Your output should be the complete listing, word for word, with no pictures in it.

> _PROVIDED RECORDS_:
************

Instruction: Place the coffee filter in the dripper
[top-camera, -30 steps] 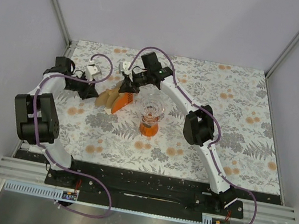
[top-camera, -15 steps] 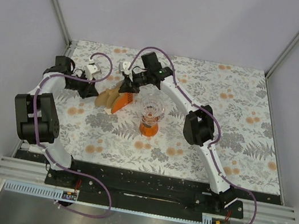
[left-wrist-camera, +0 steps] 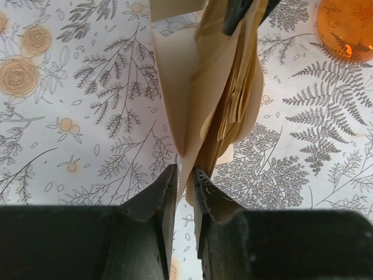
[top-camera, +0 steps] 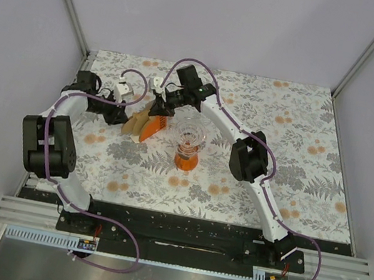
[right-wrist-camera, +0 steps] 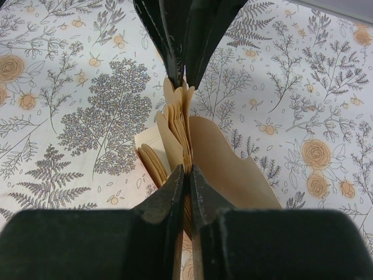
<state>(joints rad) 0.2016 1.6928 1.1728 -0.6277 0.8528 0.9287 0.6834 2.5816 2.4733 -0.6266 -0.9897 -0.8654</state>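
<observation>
- My left arm folds at the elbow and reaches toward 3 o'clock. My right arm arcs over the table toward 10 o'clock. Both wrists meet at the filter bundle.
- Right gripper: clenched on the edge of the filter bundle.
- Left gripper: jaws narrowly parted, with the lower edge of the coffee filter between them. I cannot tell whether they pinch it.
- The coffee filter fans away from the bundle. It is not in the dripper, which stands upright near the bundle, at its 3 o'clock.
- In the top view, the grippers cover part of the bundle and its orange holder.
- In the left wrist view, the frame cuts off an orange rounded shape at 1 o'clock; I cannot identify it.
</observation>
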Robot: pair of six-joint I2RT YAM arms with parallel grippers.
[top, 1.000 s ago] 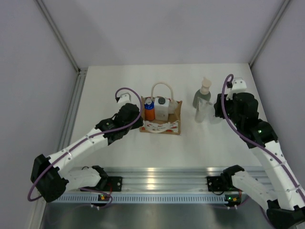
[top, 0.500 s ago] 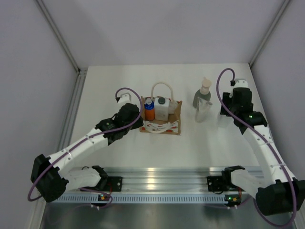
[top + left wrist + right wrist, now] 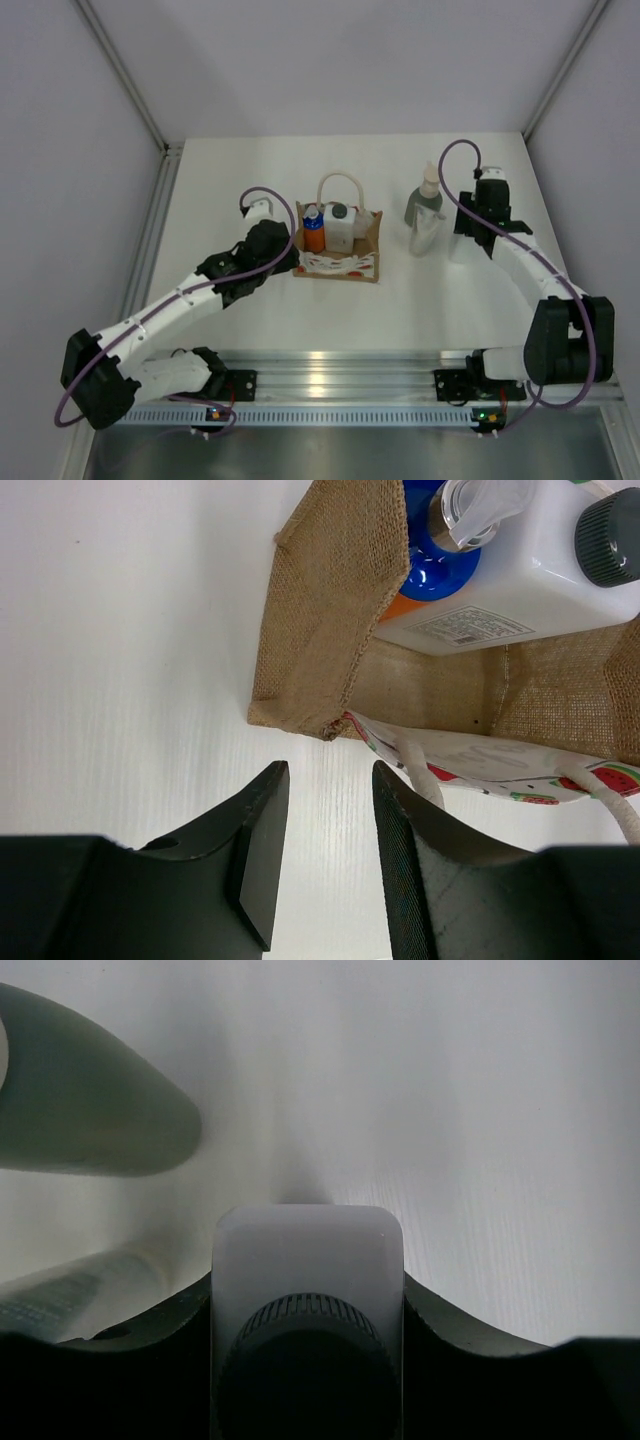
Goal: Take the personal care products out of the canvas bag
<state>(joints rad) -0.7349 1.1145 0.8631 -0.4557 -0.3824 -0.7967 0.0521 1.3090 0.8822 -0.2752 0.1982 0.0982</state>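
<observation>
The canvas bag [image 3: 345,262] stands mid-table with an orange bottle with a blue top [image 3: 314,233] and a white bottle with a dark cap [image 3: 340,226] inside. Both also show in the left wrist view, the orange one [image 3: 436,572] and the white one [image 3: 520,585]. My left gripper [image 3: 325,815] is open and empty, low over the table just off the bag's left front corner [image 3: 325,660]. My right gripper [image 3: 305,1290] is shut on a second white bottle [image 3: 305,1255] with a dark cap. It holds that bottle low, right of the grey-green pump bottle [image 3: 424,213].
The grey-green pump bottle [image 3: 95,1110] stands close to the left of my right gripper. The cream handles [image 3: 340,183] loop above the bag and one cord [image 3: 420,775] lies near my left fingers. Cell walls and a rail [image 3: 160,215] bound the table.
My right arm has swung back and lowered, bringing the white bottle down beside the grey-green pump bottle. The left arm has barely moved.
</observation>
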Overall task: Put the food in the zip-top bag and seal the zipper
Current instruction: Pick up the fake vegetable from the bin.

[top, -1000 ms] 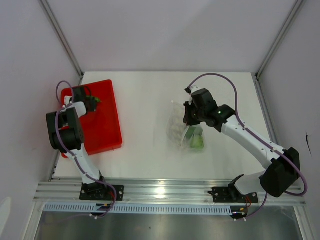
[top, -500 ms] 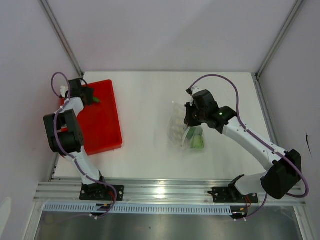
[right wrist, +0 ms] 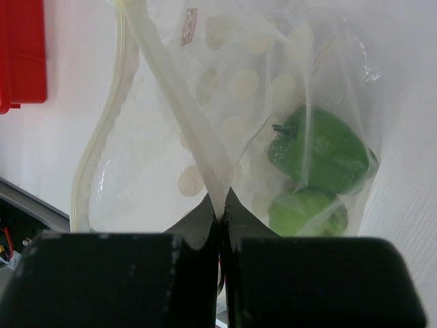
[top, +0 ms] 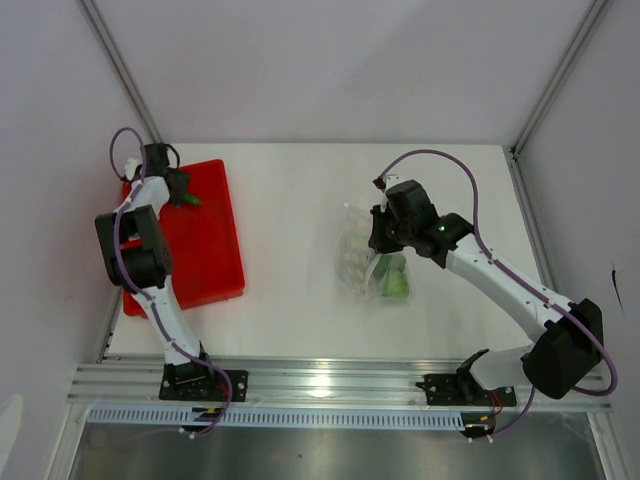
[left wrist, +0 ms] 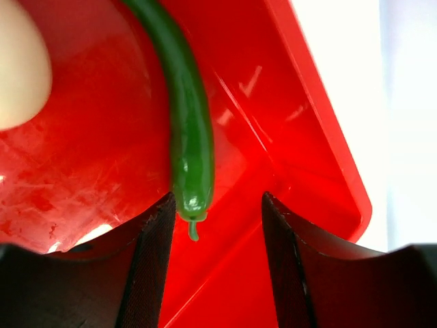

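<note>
A dark green stemmed pepper (left wrist: pixel 190 123) lies in the red tray (left wrist: pixel 293 137), its stem end between my left gripper's (left wrist: pixel 217 202) open jaws and close to the left finger. A white ball (left wrist: pixel 15 65) rests beside it. In the top view the left gripper (top: pixel 168 184) hovers over the tray's far end. My right gripper (right wrist: pixel 222 208) is shut on the mouth edge of the zip-top bag (right wrist: pixel 157 157), holding it up. The zipper (right wrist: pixel 95 147) strip gapes apart. Green food pieces (right wrist: pixel 319 147) sit inside the bag (top: pixel 358 258), by the right gripper (top: pixel 378 236).
The red tray (top: pixel 205 250) lies along the table's left side, near the left wall. White table (top: pixel 285 230) separates tray and bag. A metal rail (top: pixel 320 385) runs along the near edge by the arm bases.
My left gripper went from shut to open and shifted toward the tray's far end, over the pepper. The right gripper kept its hold on the bag, hardly moving.
</note>
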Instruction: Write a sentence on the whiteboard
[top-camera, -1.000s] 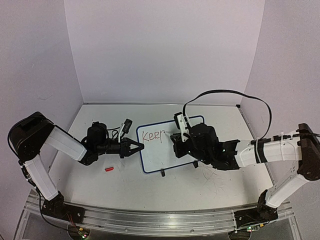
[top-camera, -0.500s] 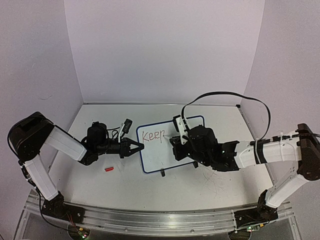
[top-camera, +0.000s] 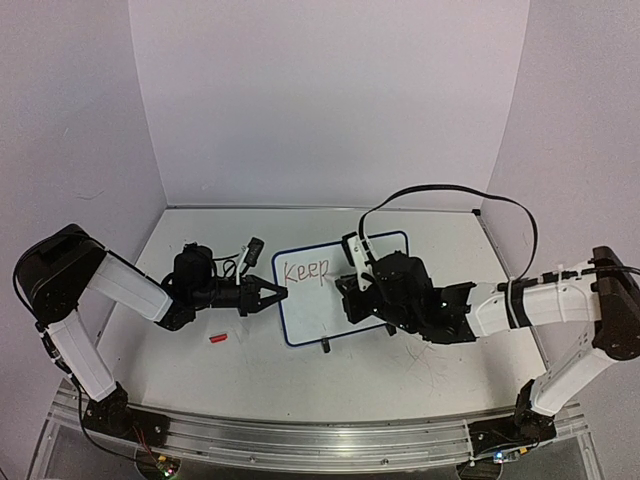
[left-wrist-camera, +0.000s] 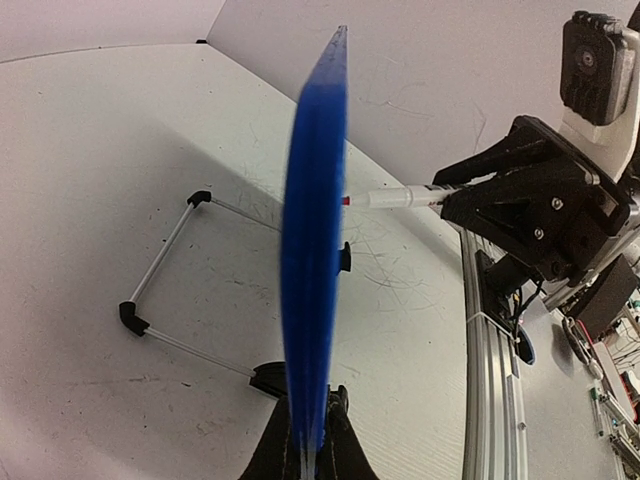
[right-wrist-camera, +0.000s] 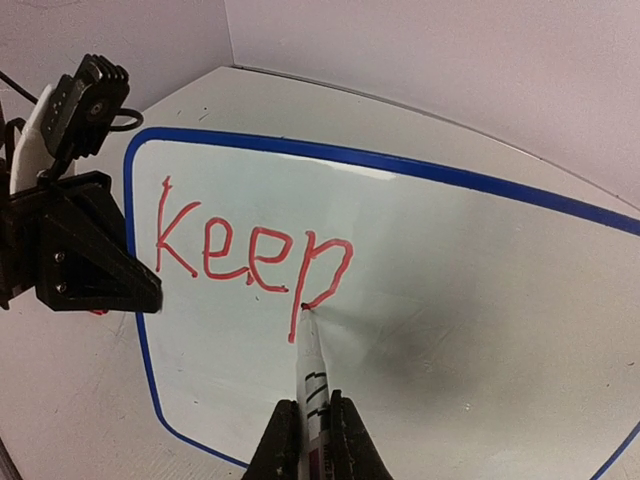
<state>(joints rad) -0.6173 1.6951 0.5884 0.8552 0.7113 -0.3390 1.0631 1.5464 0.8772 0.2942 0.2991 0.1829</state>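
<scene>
Progress: the small white whiteboard with dark-blue rim (top-camera: 312, 312) stands mid-table bearing one red handwritten word, "Keep" (right-wrist-camera: 250, 255). I judge the sentence barely begun, with its remaining words outstanding. The left gripper (top-camera: 277, 293) is clamped on the board's left edge, and the right gripper (right-wrist-camera: 308, 425) pinches a slim white marker (right-wrist-camera: 310, 365) whose tip touches the p. Count: one board, one marker, one word, one small red piece (top-camera: 218, 339) on the tabletop.

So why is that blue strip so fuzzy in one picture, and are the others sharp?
Left wrist view: the board is edge-on right at the lens, so its blue rim smears out of focus. Right wrist view: the letters are sharp, with a soft shadow beside the marker tip. Top view: even light, no glare.
</scene>
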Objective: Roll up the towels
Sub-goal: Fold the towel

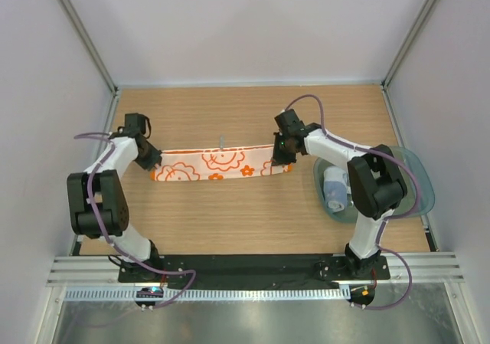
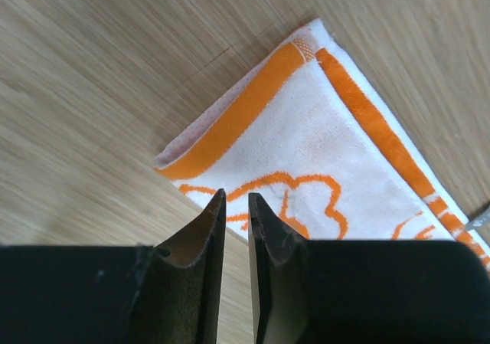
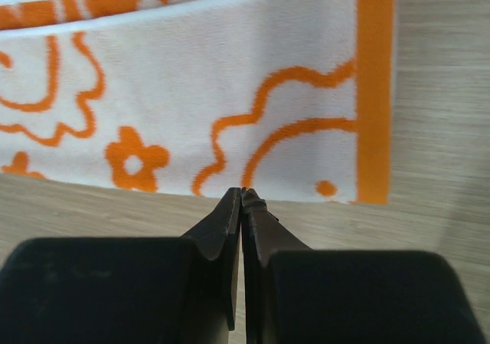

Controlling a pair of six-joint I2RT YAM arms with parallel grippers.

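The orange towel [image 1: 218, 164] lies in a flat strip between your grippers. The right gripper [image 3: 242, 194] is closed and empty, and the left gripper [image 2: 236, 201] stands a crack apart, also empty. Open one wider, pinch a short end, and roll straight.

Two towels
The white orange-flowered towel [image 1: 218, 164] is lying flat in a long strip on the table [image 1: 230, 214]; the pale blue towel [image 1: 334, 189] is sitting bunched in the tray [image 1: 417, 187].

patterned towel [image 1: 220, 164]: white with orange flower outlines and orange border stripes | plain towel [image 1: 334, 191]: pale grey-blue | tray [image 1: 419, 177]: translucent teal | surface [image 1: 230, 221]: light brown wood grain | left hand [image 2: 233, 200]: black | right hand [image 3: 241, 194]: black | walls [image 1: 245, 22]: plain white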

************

> _RESPONSE AREA_:
Instruction: Place the coffee filter in the dripper
[top-camera, -30 steps] 
[top-camera, -15 steps] 
[left-wrist-camera, +0 steps] 
[top-camera, +0 steps] 
[right-wrist-camera, +0 steps] 
<state>(joints rad) 0.2016 1.6928 1.1728 -0.6277 0.8528 0.9287 0.6834 2.5816 2.4733 -0.6266 -0.9897 -0.8654</state>
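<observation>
- My left arm folds at the elbow and reaches toward 3 o'clock. My right arm arcs over the table toward 10 o'clock. Both wrists meet at the filter bundle.
- Right gripper: clenched on the edge of the filter bundle.
- Left gripper: jaws narrowly parted, with the lower edge of the coffee filter between them. I cannot tell whether they pinch it.
- The coffee filter fans away from the bundle. It is not in the dripper, which stands upright near the bundle, at its 3 o'clock.
- In the top view, the grippers cover part of the bundle and its orange holder.
- In the left wrist view, the frame cuts off an orange rounded shape at 1 o'clock; I cannot identify it.
</observation>
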Robot: pair of six-joint I2RT YAM arms with parallel grippers.
[top, 1.000 s ago] 
[top, 0.500 s ago] 
[top + left wrist + right wrist, now] 
Goal: Take the personal care products out of the canvas bag
<state>(joints rad) -0.7349 1.1145 0.8631 -0.4557 -0.3824 -0.7967 0.0521 1.3090 0.8822 -0.2752 0.1982 0.0982</state>
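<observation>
The canvas bag [image 3: 345,262] stands mid-table with an orange bottle with a blue top [image 3: 314,233] and a white bottle with a dark cap [image 3: 340,226] inside. Both also show in the left wrist view, the orange one [image 3: 436,572] and the white one [image 3: 520,585]. My left gripper [image 3: 325,815] is open and empty, low over the table just off the bag's left front corner [image 3: 325,660]. My right gripper [image 3: 305,1290] is shut on a second white bottle [image 3: 305,1255] with a dark cap. It holds that bottle low, right of the grey-green pump bottle [image 3: 424,213].
The grey-green pump bottle [image 3: 95,1110] stands close to the left of my right gripper. The cream handles [image 3: 340,183] loop above the bag and one cord [image 3: 420,775] lies near my left fingers. Cell walls and a rail [image 3: 160,215] bound the table.
My right arm has swung back and lowered, bringing the white bottle down beside the grey-green pump bottle. The left arm has barely moved.
</observation>
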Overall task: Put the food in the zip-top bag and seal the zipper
Current instruction: Pick up the fake vegetable from the bin.

[top, -1000 ms] 
[top, -500 ms] 
[right wrist, +0 ms] 
[top, +0 ms] 
[left wrist, +0 ms] 

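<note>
A dark green stemmed pepper (left wrist: pixel 190 123) lies in the red tray (left wrist: pixel 293 137), its stem end between my left gripper's (left wrist: pixel 217 202) open jaws and close to the left finger. A white ball (left wrist: pixel 15 65) rests beside it. In the top view the left gripper (top: pixel 168 184) hovers over the tray's far end. My right gripper (right wrist: pixel 222 208) is shut on the mouth edge of the zip-top bag (right wrist: pixel 157 157), holding it up. The zipper (right wrist: pixel 95 147) strip gapes apart. Green food pieces (right wrist: pixel 319 147) sit inside the bag (top: pixel 358 258), by the right gripper (top: pixel 378 236).
The red tray (top: pixel 205 250) lies along the table's left side, near the left wall. White table (top: pixel 285 230) separates tray and bag. A metal rail (top: pixel 320 385) runs along the near edge by the arm bases.
My left gripper went from shut to open and shifted toward the tray's far end, over the pepper. The right gripper kept its hold on the bag, hardly moving.
</note>
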Instruction: Write a sentence on the whiteboard
[top-camera, -1.000s] 
[top-camera, -0.500s] 
[top-camera, +0.000s] 
[left-wrist-camera, +0.000s] 
[right-wrist-camera, +0.000s] 
<state>(joints rad) -0.6173 1.6951 0.5884 0.8552 0.7113 -0.3390 1.0631 1.5464 0.8772 0.2942 0.2991 0.1829</state>
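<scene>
Progress: the small white whiteboard with dark-blue rim (top-camera: 312, 312) stands mid-table bearing one red handwritten word, "Keep" (right-wrist-camera: 250, 255). I judge the sentence barely begun, with its remaining words outstanding. The left gripper (top-camera: 277, 293) is clamped on the board's left edge, and the right gripper (right-wrist-camera: 308, 425) pinches a slim white marker (right-wrist-camera: 310, 365) whose tip touches the p. Count: one board, one marker, one word, one small red piece (top-camera: 218, 339) on the tabletop.

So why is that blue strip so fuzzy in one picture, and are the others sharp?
Left wrist view: the board is edge-on right at the lens, so its blue rim smears out of focus. Right wrist view: the letters are sharp, with a soft shadow beside the marker tip. Top view: even light, no glare.
</scene>
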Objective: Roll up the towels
Sub-goal: Fold the towel


Controlling a pair of six-joint I2RT YAM arms with parallel grippers.

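The orange towel [image 1: 218, 164] lies in a flat strip between your grippers. The right gripper [image 3: 242, 194] is closed and empty, and the left gripper [image 2: 236, 201] stands a crack apart, also empty. Open one wider, pinch a short end, and roll straight.

Two towels
The white orange-flowered towel [image 1: 218, 164] is lying flat in a long strip on the table [image 1: 230, 214]; the pale blue towel [image 1: 334, 189] is sitting bunched in the tray [image 1: 417, 187].

patterned towel [image 1: 220, 164]: white with orange flower outlines and orange border stripes | plain towel [image 1: 334, 191]: pale grey-blue | tray [image 1: 419, 177]: translucent teal | surface [image 1: 230, 221]: light brown wood grain | left hand [image 2: 233, 200]: black | right hand [image 3: 241, 194]: black | walls [image 1: 245, 22]: plain white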

No more work remains for this exercise.